The flaw in that theory, according to intelligence professionals in both the West and Russia, is that the value of the 100 million lines of code released—including what WikiLeaks describes as "malware, viruses, Trojan horses, weaponized 'zero day' [back doors to popular programs], remote control systems and associated documentation”—would be of far more use if kept confidential.
“What intelligence agency would release information of this value to the public?” says Morozov. “What’s interesting [to intelligence] is to assess how information is being gathered, to evaluate the technical level of your opponent, to use this information to prepare yourself against attack.”
WikiLeaks says in its own introduction that U.S. law enforcement has made “several” arrests linked to the leaks over the last few months, hinting that the material comes from multiple sources inside the agency—and suggesting that whatever security breaches might have been opened have already been plugged.

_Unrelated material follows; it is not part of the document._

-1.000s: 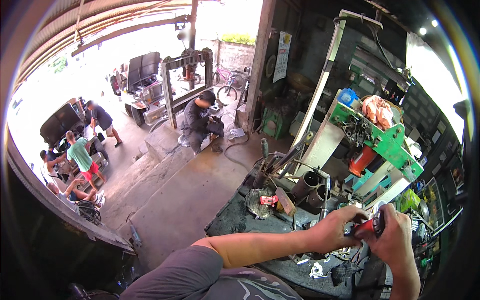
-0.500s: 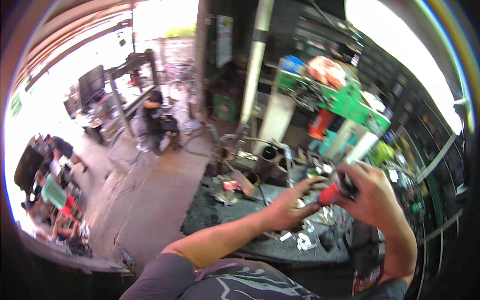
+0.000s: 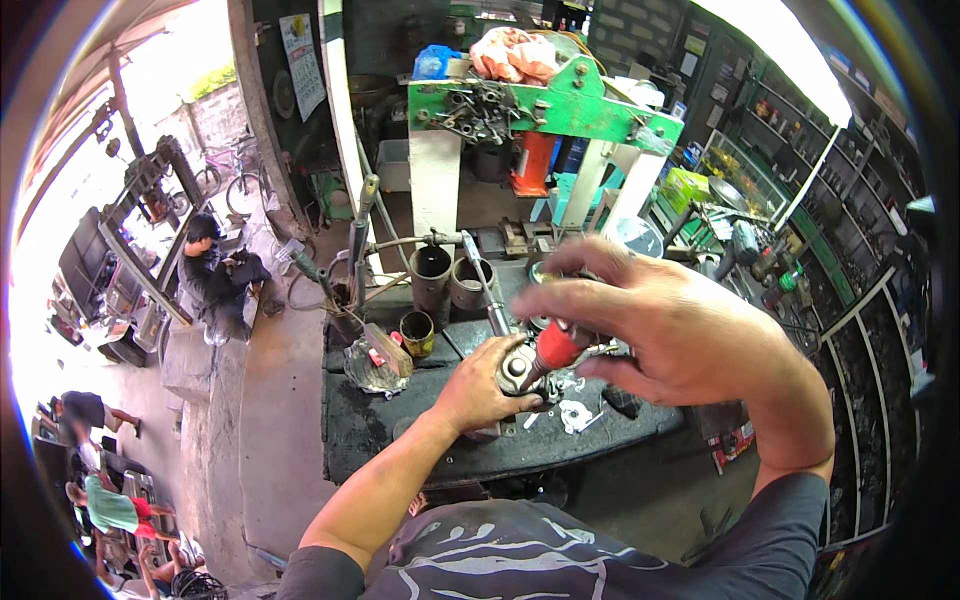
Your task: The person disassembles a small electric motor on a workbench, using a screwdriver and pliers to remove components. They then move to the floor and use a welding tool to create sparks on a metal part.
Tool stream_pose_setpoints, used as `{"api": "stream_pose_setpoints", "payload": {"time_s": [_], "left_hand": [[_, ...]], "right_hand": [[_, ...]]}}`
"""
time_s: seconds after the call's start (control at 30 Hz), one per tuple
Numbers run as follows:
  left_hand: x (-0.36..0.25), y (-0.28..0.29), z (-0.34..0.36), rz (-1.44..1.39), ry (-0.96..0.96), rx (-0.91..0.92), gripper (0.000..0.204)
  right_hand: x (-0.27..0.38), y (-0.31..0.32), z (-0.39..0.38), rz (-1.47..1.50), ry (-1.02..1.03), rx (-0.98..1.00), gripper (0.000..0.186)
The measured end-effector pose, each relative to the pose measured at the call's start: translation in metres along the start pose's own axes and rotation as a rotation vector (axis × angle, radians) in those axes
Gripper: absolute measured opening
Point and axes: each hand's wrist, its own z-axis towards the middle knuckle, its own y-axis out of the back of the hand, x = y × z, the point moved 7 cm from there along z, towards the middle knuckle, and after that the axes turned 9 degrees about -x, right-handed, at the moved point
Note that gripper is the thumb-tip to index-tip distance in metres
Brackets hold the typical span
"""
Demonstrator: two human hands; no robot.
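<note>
The left hand (image 3: 478, 388) is closed around the near left edge of a round metal part (image 3: 516, 368), held above the dark counter (image 3: 385, 445). Over that part leans a red tool (image 3: 560, 346), its narrow end touching or almost touching it. The right hand (image 3: 668, 312) arches half open about the tool's upper end (whether it grips firmly, I cannot tell). Beyond the left hand stand two open cylinders (image 3: 431, 285); below the right lies a silvery plate (image 3: 575, 416).
</note>
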Motion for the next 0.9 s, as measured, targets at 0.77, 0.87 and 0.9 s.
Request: {"api": "stream_pose_setpoints", "payload": {"time_s": [0.77, 0.87, 0.9], "left_hand": [[0.002, -0.012, -0.004, -0.098, 0.038, -0.153, 0.088], [0.002, -0.009, 0.000, -0.097, -0.011, -0.113, 0.092], [0.002, -0.009, 0.001, -0.101, -0.024, -0.119, 0.093]], "right_hand": [[-0.089, -0.105, -0.065, 0.871, -0.449, -1.059, 0.075], [-0.096, -0.101, -0.013, 1.388, -0.116, -0.717, 0.065], [-0.096, -0.104, 0.006, 1.631, 0.027, -0.531, 0.059]]}}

The forensics of the material show the WikiLeaks source is more likely to be “a discontented individual or individuals in the mold of [Edward] Snowden,” than a Russian hacking operation, says one senior European official who deals with Russian cybersecurity issues and was not authorized to speak to the press. Snowden, a former CIA computer specialist who later worked for contractor Booz Allen Hamilton, turned over a massive cache of classified information on the U.S. government’s covert data collection programs to the media in 2014—and indeed WikiLeaks claims its anonymous source leaked the classified material in order to raise “policy questions that...urgently need to be debated in public, including whether the CIA's hacking capabilities exceed its mandated powers and the problem of public oversight of the agency. The source wishes to initiate a public debate about the security, creation, use, proliferation and democratic control of cyber-weapons.”
The Russian media has run with that advice, seizing on parts of the report that reveal the use of smartphones and TVs as surveillance tools to stir up suspicion that all Western-made electronics are in fact spying tools. And that too is a propaganda win of sorts.
“All the technology that we use, from phones to large internet servers—they are all foreign-made,” says Natalia Kasperskaya, co-founder of Kaspersky Labs internet security company. “Every one of these instruments has a potential dual use. The question is whether [foreign] intelligence services choose to use them as surveillance tools or not.... We have to come up with active measures to protect ourselves.”